• _Exercise_: Leave the pictures behind and reproduce every line of the listing exactly.

....................

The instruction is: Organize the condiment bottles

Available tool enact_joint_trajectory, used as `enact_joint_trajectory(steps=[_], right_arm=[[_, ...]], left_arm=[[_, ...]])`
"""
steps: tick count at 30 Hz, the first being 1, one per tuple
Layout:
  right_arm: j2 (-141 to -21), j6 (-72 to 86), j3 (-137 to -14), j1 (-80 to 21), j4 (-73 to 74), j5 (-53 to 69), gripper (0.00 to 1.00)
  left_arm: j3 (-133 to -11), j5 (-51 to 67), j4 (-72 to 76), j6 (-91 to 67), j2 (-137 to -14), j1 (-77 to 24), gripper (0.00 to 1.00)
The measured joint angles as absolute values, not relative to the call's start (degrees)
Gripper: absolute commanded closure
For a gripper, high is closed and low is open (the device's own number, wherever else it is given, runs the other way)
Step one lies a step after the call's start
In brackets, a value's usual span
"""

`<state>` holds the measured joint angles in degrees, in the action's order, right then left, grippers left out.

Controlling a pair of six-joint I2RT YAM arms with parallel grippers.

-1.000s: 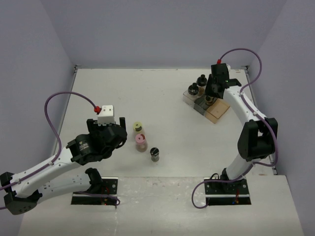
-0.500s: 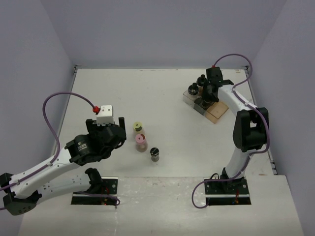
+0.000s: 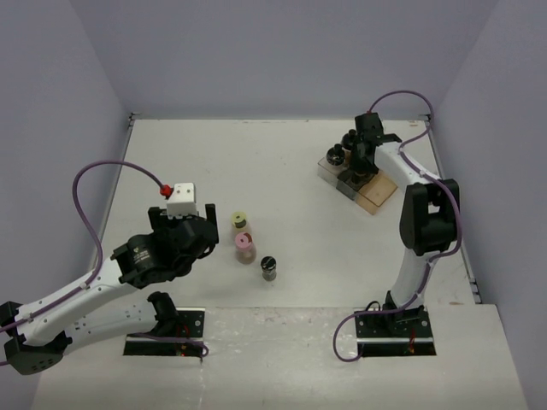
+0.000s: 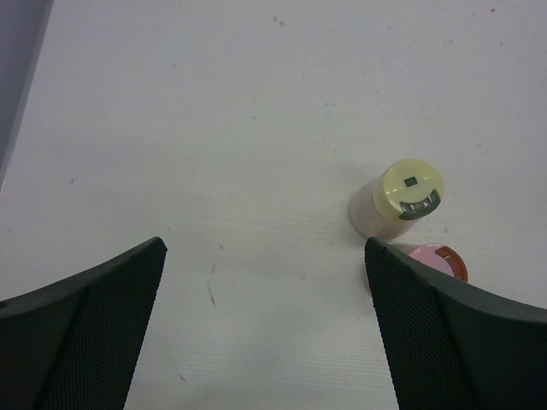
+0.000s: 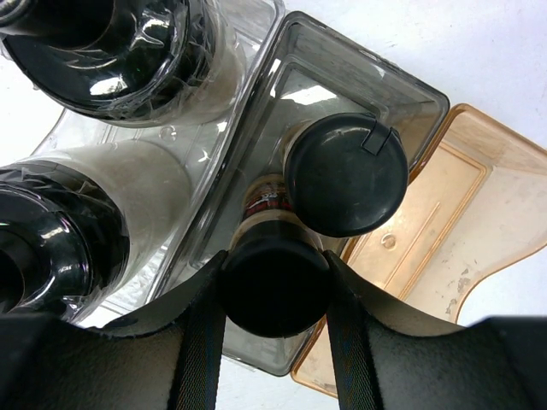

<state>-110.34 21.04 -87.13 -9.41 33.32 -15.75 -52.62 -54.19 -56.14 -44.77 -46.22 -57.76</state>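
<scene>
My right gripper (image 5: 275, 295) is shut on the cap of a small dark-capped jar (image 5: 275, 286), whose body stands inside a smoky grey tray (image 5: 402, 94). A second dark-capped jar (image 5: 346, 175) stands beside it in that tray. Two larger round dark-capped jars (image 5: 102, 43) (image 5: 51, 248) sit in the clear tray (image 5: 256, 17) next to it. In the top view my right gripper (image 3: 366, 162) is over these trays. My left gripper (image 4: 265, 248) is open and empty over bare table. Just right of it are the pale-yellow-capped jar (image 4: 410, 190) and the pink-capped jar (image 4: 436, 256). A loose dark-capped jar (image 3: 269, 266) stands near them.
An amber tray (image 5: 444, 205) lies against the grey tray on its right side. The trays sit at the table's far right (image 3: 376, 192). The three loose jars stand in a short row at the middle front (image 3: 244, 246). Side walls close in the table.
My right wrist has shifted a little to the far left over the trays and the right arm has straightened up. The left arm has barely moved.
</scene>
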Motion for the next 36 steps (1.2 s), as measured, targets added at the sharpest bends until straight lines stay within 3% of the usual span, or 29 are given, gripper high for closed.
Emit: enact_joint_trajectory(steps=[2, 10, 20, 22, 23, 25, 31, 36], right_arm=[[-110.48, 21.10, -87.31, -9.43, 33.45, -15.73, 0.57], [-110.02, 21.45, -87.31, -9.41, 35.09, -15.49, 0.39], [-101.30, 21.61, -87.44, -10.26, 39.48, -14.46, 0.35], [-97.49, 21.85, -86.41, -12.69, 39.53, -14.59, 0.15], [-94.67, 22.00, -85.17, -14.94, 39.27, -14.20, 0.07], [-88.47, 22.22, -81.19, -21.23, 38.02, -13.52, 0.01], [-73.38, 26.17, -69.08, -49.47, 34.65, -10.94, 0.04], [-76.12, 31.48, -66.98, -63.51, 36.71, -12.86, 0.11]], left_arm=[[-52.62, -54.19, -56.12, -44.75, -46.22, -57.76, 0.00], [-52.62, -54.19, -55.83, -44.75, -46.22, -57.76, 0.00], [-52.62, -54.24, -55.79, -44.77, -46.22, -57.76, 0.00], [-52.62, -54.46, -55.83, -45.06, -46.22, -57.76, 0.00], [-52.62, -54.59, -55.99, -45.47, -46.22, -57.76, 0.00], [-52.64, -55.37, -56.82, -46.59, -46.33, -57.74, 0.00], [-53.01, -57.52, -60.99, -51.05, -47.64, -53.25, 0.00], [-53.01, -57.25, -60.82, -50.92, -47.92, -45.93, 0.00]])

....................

• _Problem solution_:
The instruction is: Organize the condiment bottles

Available tool enact_joint_trajectory, used as `enact_joint_trajectory(steps=[_], right_arm=[[_, ...]], left_arm=[[_, ...]])`
"""
steps: tick count at 30 Hz, the first being 1, one per tuple
Layout:
  right_arm: j2 (-141 to -21), j6 (-72 to 86), j3 (-137 to -14), j1 (-80 to 21), j4 (-73 to 74), j5 (-53 to 69), gripper (0.00 to 1.00)
  left_arm: j3 (-133 to -11), j5 (-51 to 67), j4 (-72 to 76), j6 (-91 to 67), j2 (-137 to -14), j1 (-77 to 24), gripper (0.00 to 1.00)
The measured joint angles as absolute values, not relative to the call's start (degrees)
Gripper: absolute commanded closure
For a gripper, high is closed and low is open (the device's own number, wherever else it is given, runs the other way)
Step one lies a step after the call's start
In brackets, a value's usual span
"""

`<state>` holds the measured joint angles in degrees, in the action's order, right then left, grippers left out.

Controlling a pair of six-joint I2RT YAM arms with parallel grippers.

-1.000s: 
-0.500s: 
+0.000s: 
+0.000s: 
+0.000s: 

<state>-110.34 21.04 -87.13 -9.41 33.32 -15.75 -52.62 -54.19 -56.14 -44.77 -46.22 -57.76</state>
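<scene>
My right gripper (image 5: 275, 295) is shut on the cap of a small dark-capped jar (image 5: 275, 286), whose body stands inside a smoky grey tray (image 5: 402, 94). A second dark-capped jar (image 5: 346, 175) stands beside it in that tray. Two larger round dark-capped jars (image 5: 102, 43) (image 5: 51, 248) sit in the clear tray (image 5: 256, 17) next to it. In the top view my right gripper (image 3: 366, 162) is over these trays. My left gripper (image 4: 265, 248) is open and empty over bare table. Just right of it are the pale-yellow-capped jar (image 4: 410, 190) and the pink-capped jar (image 4: 436, 256). A loose dark-capped jar (image 3: 269, 266) stands near them.
An amber tray (image 5: 444, 205) lies against the grey tray on its right side. The trays sit at the table's far right (image 3: 376, 192). The three loose jars stand in a short row at the middle front (image 3: 244, 246). Side walls close in the table.
My right wrist has shifted a little to the far left over the trays and the right arm has straightened up. The left arm has barely moved.
</scene>
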Motion for the next 36 steps (1.2 s), as measured, targets added at the sharpest bends until straight lines stay within 3% of the usual span, or 29 are given, gripper high for closed.
Emit: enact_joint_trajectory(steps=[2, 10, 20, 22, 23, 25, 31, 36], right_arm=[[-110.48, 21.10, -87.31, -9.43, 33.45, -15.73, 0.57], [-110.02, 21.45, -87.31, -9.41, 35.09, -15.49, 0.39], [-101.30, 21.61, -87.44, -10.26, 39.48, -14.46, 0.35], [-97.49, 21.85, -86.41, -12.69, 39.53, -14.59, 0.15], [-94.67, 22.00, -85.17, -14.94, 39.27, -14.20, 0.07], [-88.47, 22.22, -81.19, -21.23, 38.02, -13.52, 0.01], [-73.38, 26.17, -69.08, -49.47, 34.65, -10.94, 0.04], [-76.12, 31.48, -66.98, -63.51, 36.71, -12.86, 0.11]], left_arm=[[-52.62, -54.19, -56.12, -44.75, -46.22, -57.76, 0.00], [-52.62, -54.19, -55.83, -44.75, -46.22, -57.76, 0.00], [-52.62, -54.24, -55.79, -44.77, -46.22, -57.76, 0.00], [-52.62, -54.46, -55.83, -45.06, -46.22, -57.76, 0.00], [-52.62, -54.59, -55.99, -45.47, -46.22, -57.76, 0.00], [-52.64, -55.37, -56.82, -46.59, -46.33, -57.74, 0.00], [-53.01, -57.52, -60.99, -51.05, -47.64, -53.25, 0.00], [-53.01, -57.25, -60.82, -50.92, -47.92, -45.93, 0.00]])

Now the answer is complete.